How to complete this task:
Look through the data below and count each line where the word "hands" appears. Reply with the count alone.

┄┄┄┄┄┄┄┄┄┄┄┄┄┄┄┄┄┄┄┄

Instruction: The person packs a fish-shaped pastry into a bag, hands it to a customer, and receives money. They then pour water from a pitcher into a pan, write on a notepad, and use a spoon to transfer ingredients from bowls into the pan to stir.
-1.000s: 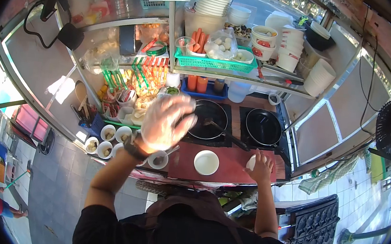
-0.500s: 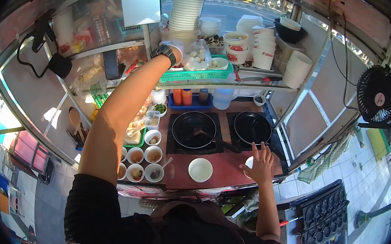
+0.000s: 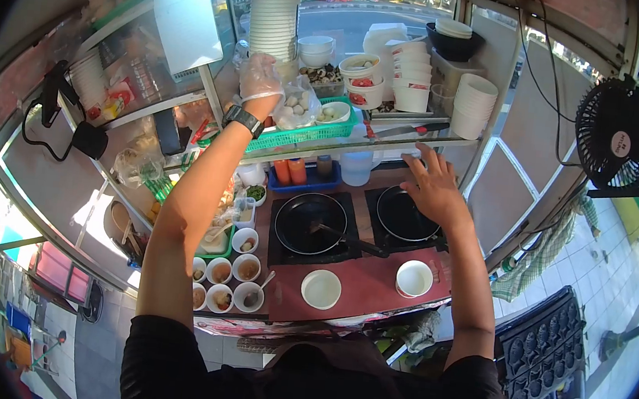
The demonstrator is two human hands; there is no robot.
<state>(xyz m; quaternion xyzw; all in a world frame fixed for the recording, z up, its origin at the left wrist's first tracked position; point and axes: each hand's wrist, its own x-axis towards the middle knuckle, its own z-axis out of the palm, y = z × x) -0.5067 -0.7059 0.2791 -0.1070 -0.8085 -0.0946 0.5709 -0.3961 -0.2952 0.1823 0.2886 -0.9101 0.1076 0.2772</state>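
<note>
Burns could follow if your right hand (image 3: 438,195), spread open, brushes the right pan (image 3: 405,215) (possibly hot); whether your left hand (image 3: 260,78) grips anything, I can't tell.

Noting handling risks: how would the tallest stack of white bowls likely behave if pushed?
The stack of white bowls would probably tip, being taller than it is wide. It may be light for its size, since the bowls look thin-walled and nested.

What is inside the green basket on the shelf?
The green basket holds a clear plastic bag of pale, round items and, at its right end, a white bowl with pale pieces. The left hand and wrist cover its left end, so what lies there cannot be told.
</note>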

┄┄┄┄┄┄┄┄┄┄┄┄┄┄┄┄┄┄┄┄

Reply:
2